El relicario de la Santa Espina, destruido durante la guerra civil   El relicario de la Santa Espina, destruido durante la guerra civil. La cofradía del mismo nombre era una de las más antiguas entre las de la Semana Santa.

Como el protestantismo negó al valor a las buenas obras para la salvación, la Contrarreforma tuvo que hacer especial hincapié en ellas; así de la Epoca Moderna son la casi totalidad de las meinorias, disposiciones, obras pías. Estas buenas obras podían consistir en aspectos muy distintos.
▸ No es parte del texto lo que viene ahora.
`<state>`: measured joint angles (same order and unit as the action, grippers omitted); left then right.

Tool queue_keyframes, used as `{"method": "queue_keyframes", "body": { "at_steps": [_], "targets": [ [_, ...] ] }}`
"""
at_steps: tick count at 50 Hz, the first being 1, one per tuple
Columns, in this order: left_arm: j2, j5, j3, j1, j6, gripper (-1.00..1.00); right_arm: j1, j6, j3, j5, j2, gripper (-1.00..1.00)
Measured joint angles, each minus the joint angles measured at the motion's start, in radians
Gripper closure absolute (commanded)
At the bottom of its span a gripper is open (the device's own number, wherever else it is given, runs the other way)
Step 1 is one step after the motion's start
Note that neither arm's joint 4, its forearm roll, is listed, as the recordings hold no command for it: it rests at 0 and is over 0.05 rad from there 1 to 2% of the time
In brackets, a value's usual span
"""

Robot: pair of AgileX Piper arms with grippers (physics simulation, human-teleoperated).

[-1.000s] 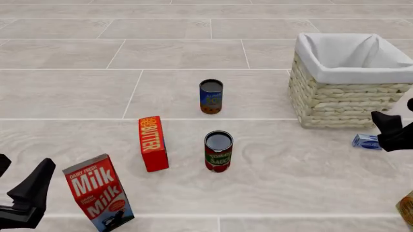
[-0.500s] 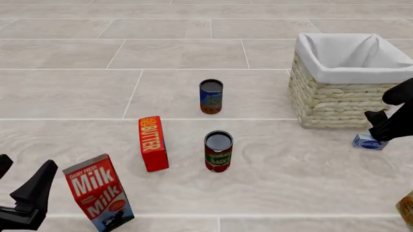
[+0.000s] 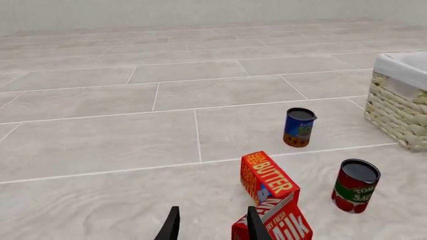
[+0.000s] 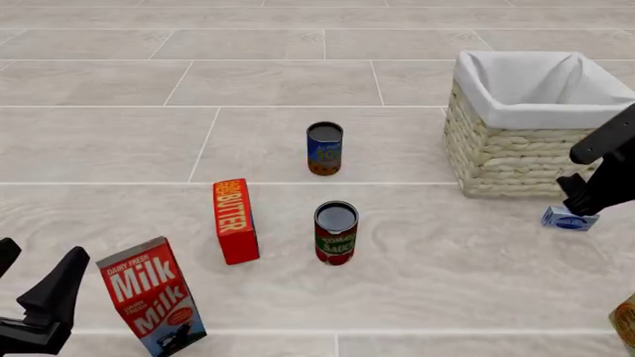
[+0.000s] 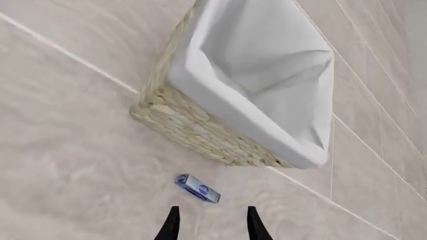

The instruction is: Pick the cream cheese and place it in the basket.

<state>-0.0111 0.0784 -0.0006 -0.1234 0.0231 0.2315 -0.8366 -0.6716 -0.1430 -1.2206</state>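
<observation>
Currently the task is at an early stage: the cream cheese lies on the worktop, not yet gripped and not yet in the basket. In the front view the right claw hangs directly over the small light-blue box, partly covering it. In the right wrist view the claw's two fingertips stand apart, with the cream cheese lying flat just ahead of them and the wicker basket, lined in white cloth, close beyond it. The basket looks empty in this view.

What remains, as I judge it, is to lower the right claw around the box, close on it, lift it, and carry it over the basket rim.

Meanwhile the left claw sits well away from the work, fingers apart and holding nothing, just beside the milk carton, with the red butter box beyond.
</observation>
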Motion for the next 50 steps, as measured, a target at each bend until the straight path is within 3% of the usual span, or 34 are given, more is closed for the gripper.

Resulta imposible recogerlos todos. Veamos algunos: dejar 17 misas rezadas para que los labradores las oyeran en tiempos de agostadero; aplicar misas rezadas o cantadas para sí o para el pueblo; ordenar sermones de cuaresma; distribuir las rentas de la fundación entre los pobres de la familia o de la ciudad; destinar caudales para la educación de niñas en primeras letras; sufragar perpetuamente los gastos de mantenimiento de conventos; sostener un maestro de primeras letras para parientes pobres del fundador; dotar doncellas pobres; ayudar a sufragar funciones (como una de las disposiciones que entre sus gastos constan 600 reales para el gasto de pólvora para Santa María del Prado); o tener una capilla de música como la establecida en San Pedro por Gaspar de Dueñas. En el XVIII, algunas de estas instituciones no cumplían con sus obligaciones porque no alcanzaba la renta.